Joe Biden a pu mettre fin à l’état d’urgence et cesser de dépenser les ressources du budget allouées à cette fin. En revanche, il ne peut pas décider de revenir sur les décisions budgétaires du Congrès. Or, au moment du shutodwn de 2018-2019, si Donald Trump n’avait pas obtenu le financement intégral du mur, le Congrès avait tout de même affecté 2,3 milliards de dollars à la sécurité à la frontière dont 1,3 milliard spécifiquement dédié au financement d’une clôture. Joe Biden n’est donc pas obligé de construire le mur en béton imaginé par Donald Trump, fait de barbelés et peint en noir pour brûler ceux qui tenteraient de l’escalader.

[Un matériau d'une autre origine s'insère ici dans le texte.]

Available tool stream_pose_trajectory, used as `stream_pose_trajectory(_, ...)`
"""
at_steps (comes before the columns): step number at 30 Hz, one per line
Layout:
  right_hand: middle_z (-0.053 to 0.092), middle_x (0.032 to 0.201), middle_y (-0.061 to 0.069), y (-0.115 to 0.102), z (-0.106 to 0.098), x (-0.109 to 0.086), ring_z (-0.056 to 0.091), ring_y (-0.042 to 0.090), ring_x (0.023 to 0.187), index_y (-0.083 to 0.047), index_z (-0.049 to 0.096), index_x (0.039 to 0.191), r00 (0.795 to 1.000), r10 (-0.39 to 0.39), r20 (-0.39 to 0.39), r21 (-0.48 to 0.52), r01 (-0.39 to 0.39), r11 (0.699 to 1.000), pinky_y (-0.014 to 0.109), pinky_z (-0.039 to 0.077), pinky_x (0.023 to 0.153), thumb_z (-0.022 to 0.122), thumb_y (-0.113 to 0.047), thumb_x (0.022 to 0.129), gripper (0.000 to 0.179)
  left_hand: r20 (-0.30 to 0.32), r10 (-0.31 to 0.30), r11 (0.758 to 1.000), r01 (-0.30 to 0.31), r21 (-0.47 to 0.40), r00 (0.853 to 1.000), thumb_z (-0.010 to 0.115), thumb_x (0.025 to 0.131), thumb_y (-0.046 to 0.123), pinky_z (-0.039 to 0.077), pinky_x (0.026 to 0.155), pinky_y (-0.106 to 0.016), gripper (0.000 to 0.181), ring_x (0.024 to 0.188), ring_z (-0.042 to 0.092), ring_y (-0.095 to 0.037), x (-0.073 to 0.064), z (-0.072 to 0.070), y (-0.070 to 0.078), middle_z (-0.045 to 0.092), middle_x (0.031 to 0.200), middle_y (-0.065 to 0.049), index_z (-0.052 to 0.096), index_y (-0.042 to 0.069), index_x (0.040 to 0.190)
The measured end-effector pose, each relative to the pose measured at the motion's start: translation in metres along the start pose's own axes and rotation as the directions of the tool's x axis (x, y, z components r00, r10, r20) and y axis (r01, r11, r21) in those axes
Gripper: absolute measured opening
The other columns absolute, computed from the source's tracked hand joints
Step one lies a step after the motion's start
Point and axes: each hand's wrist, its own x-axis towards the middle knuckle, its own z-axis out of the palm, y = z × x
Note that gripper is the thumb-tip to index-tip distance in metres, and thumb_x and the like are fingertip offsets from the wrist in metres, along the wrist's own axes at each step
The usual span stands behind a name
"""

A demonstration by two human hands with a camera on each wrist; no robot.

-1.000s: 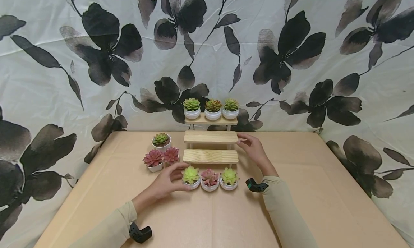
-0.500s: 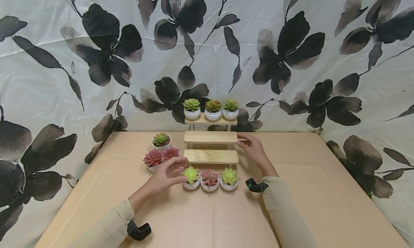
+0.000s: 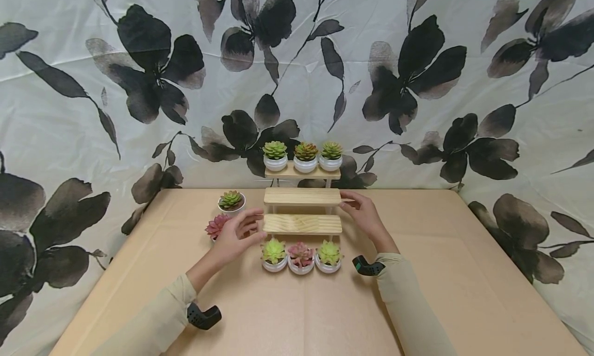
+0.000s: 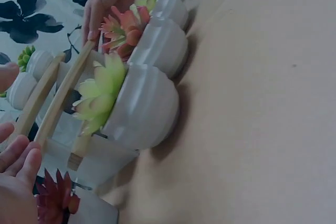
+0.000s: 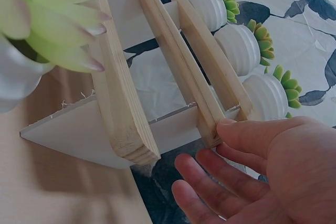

Cependant, tout comme Donald Trump ne pouvait forcer le Congrès à lui accorder des crédits pour financer la construction du mur ; Joe Biden ne peut modifier l’affectation des crédits alloués à la construction de la clôture. Il n’est pas non plus parvenu à obtenir du Congrès qu’il renonce à l’affectation de ces crédits. Le ministre de l’Intérieur, Alejandro Mayorkas, indique ainsi que la politique de l’administration Biden n’a pas changé – « un mur frontalier n’est pas la solution », mais que celle-là est « obligée d’appliquer la loi » et de dépenser les crédits tels qu’ils ont été affectés. Le 5 octobre 2023, le ministre de l’Intérieur a donc décidé de dépenser ces crédits, alloués en 2019, pour renforcer la frontière en construisant des barrières et des routes dans le secteur du Rio Grande. L’administration Biden justifie cette décision en expliquant qu’elle a fait face à la tentative d’entrée illégale de 245 000 personnes entre octobre 2022 et août 2023. Pour Alejandro Mayorkas, cette construction s’inscrit dans le cadre d’une politique plus large de sécurité frontalière reposant sur des technologies modernes de surveillance et sur la modernisation des points d’entrée.